Select the lines below containing the word "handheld".
(Information shown Opens)
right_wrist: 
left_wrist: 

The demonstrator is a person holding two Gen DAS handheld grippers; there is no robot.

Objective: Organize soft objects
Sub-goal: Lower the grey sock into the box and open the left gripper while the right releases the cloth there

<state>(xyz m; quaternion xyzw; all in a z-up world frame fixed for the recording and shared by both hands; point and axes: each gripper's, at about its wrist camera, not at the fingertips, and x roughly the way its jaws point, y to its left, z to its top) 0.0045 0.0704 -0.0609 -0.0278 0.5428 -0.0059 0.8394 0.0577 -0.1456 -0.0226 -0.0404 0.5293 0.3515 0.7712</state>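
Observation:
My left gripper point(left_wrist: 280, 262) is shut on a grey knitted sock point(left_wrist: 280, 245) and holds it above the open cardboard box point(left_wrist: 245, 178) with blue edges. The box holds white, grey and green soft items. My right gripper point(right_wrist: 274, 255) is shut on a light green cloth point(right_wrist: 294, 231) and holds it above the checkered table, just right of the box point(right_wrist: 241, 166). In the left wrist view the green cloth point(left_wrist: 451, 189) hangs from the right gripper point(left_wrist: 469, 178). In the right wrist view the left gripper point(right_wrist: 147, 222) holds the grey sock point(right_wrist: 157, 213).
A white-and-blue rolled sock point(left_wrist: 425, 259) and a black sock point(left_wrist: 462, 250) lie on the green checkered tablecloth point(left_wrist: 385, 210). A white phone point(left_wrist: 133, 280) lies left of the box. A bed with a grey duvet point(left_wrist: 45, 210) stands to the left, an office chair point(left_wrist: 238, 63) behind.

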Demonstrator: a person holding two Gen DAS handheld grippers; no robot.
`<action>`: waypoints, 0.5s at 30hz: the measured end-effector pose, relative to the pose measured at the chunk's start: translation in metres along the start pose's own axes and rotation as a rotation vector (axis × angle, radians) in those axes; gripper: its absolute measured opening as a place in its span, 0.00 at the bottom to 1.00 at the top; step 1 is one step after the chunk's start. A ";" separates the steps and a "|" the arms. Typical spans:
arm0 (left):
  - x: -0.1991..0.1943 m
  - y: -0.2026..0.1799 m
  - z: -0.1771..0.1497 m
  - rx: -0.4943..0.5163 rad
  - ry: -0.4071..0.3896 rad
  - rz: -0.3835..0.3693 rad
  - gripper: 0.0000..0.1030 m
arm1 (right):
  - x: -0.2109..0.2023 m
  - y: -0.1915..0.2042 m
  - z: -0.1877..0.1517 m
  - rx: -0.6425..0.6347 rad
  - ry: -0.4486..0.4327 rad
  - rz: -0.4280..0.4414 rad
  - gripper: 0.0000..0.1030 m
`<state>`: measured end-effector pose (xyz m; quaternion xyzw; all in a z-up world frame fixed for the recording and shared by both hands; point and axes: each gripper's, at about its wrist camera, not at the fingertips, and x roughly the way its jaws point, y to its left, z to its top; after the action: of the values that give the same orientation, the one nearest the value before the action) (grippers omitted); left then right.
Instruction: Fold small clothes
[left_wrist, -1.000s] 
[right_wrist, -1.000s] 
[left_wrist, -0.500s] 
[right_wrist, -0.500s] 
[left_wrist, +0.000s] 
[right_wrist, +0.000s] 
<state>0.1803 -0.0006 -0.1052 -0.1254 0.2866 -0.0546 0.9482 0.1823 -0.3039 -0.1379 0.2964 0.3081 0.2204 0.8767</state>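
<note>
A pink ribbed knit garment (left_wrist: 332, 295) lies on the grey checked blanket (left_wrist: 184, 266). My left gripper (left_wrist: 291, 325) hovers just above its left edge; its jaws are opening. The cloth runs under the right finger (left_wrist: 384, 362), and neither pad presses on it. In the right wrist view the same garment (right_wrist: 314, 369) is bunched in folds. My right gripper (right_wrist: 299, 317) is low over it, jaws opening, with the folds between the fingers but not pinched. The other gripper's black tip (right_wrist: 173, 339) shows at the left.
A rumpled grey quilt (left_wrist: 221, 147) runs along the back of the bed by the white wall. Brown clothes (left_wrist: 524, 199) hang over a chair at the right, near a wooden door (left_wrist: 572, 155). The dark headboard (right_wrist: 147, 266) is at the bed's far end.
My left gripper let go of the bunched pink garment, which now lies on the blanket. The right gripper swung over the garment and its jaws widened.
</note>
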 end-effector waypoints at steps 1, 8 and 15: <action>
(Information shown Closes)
** Answer to this problem **
The demonstrator is a person holding two Gen DAS handheld grippers; there is no robot.
Demonstrator: a person holding two Gen DAS handheld grippers; no robot.

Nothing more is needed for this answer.